La défense pilonne l’accusation et dénonce un « roman grotesque »
C’est Maître Christophe Ingrain, l’un des quatre conseils attitrés de Nicolas Sarkozy, qui a ouvert le bal des plaidoiries en matinée. Dès ses premiers mots, l’avocat a choisi une stratégie offensive pour discréditer l’ensemble des investigations menées depuis plus d’une décennie. « Treize ans qu’on cherche par tous les moyens, par toutes les forces, à impliquer Nicolas Sarkozy dans ce roman grotesque », a vivement déclaré le conseil du prévenu devant la cour d’appel. Selon l’analyse juridique de Christophe Ingrain, le dossier de l’accusation ne reposerait que sur des échafaudages spéculatifs et non sur des faits tangibles et vérifiables. L’avocat estime qu’il existe dans cette procédure complexe « des hypothèses à la pelle » formulées par les magistrats instructeurs au fil des ans.

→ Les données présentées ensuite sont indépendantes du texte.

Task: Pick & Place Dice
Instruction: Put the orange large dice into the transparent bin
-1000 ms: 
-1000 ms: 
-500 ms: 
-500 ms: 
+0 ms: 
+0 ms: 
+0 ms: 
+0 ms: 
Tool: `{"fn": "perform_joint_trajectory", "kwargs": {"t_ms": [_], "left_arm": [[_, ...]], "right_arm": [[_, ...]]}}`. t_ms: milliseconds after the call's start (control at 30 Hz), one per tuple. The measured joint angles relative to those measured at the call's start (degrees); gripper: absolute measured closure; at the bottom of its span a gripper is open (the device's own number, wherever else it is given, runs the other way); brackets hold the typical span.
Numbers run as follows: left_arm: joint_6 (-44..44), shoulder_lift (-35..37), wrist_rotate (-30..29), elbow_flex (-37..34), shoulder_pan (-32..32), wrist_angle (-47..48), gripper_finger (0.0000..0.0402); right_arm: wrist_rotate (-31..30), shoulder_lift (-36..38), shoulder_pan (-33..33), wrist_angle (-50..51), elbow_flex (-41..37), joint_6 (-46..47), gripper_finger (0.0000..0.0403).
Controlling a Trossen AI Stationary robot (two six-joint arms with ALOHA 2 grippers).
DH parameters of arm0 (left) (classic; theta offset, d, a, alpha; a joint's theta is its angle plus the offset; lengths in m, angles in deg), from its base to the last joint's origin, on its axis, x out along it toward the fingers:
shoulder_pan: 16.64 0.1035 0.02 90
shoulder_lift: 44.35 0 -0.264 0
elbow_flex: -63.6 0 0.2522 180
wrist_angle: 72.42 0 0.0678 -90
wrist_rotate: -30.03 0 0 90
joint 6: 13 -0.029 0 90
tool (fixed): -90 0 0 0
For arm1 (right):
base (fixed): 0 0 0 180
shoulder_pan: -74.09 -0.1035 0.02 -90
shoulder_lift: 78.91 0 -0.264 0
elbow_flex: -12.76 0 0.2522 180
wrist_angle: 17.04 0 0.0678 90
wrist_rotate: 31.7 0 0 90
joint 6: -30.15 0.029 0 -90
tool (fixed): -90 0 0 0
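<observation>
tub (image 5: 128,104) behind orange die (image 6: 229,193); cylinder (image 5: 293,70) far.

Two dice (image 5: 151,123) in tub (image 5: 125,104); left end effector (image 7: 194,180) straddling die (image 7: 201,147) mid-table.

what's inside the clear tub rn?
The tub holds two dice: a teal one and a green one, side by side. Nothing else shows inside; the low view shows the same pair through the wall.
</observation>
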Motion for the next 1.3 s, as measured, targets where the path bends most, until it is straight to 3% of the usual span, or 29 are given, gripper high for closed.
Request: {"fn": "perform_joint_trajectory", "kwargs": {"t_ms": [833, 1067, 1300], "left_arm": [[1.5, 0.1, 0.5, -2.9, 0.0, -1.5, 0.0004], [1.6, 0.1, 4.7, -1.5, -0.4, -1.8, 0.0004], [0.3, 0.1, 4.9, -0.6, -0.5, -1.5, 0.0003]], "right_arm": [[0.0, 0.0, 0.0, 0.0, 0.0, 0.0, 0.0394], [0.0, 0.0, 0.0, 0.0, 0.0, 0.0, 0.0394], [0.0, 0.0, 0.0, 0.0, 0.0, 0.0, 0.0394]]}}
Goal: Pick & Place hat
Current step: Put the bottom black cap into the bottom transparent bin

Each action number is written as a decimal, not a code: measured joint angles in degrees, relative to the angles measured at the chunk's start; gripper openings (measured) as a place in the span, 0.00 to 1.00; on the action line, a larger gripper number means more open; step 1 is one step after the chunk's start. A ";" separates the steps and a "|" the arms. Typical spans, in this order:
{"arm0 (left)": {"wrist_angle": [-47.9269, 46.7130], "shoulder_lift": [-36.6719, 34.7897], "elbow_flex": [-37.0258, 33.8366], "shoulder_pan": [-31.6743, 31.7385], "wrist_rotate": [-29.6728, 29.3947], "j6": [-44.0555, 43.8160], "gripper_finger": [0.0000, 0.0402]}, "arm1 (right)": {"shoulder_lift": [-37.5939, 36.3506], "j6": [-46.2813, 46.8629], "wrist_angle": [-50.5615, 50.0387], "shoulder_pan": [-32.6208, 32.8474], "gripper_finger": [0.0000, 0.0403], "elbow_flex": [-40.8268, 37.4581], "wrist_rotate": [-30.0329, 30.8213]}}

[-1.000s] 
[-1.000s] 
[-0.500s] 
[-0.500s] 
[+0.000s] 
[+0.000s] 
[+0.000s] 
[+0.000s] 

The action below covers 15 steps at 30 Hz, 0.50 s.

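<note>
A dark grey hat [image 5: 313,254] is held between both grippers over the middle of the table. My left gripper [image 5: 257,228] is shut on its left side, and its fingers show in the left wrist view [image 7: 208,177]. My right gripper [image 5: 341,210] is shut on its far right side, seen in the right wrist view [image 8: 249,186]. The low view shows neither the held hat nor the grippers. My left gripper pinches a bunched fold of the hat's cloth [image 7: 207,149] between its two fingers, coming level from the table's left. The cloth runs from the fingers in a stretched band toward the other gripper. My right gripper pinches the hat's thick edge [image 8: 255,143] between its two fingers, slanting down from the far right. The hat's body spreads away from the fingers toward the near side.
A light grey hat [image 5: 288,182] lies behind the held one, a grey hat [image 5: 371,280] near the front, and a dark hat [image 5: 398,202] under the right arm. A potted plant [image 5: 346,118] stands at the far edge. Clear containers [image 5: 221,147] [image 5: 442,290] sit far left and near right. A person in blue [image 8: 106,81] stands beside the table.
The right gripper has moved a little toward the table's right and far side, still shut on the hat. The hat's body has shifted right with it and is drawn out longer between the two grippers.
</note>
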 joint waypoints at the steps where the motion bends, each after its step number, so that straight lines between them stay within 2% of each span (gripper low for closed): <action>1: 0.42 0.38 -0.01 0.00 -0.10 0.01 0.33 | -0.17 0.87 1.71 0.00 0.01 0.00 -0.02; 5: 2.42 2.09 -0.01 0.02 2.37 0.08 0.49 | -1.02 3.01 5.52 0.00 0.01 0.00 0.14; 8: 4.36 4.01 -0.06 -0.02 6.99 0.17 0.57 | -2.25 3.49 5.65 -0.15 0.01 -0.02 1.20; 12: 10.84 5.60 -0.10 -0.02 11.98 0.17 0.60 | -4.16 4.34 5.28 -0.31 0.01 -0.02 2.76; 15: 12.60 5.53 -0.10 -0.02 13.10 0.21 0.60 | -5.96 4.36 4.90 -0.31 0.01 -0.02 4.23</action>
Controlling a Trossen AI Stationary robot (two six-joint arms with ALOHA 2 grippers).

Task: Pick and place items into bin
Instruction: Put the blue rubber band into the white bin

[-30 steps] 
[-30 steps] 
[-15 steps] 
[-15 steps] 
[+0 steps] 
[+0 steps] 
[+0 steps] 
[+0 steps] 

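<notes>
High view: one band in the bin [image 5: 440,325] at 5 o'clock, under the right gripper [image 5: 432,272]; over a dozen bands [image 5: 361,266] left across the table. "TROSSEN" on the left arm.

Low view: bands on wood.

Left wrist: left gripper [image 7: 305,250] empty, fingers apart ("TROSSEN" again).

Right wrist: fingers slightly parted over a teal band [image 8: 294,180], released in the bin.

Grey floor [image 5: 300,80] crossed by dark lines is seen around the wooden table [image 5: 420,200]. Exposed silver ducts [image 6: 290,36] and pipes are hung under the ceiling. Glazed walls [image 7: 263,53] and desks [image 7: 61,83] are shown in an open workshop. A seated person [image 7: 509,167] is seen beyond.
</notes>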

Pour la défense, les parquets successifs ont tenté de masquer le manque de preuves irréfutables en recourant à des artifices juridiques discutables. L’avocat a fermement dénoncé le fait que, pour « combler les carences, le recours à cette infraction de sauvetage qu’est l’association de malfaiteurs » ait été privilégié par l’accusation. C’est précisément pour ce chef d’inculpation spécifique que l’ancien président de la République avait été lourdement condamné en première instance. Devant les magistrats de la cour d’appel, Maître Christophe Ingrain a haussé le ton pour fixer une ligne rouge juridique : « On ne condamne pas sur une hypothèse », a martelé avec force le conseil de l’ancien chef de l’État, avant de réclamer officiellement et solennellement la relaxe pure et simple de son client.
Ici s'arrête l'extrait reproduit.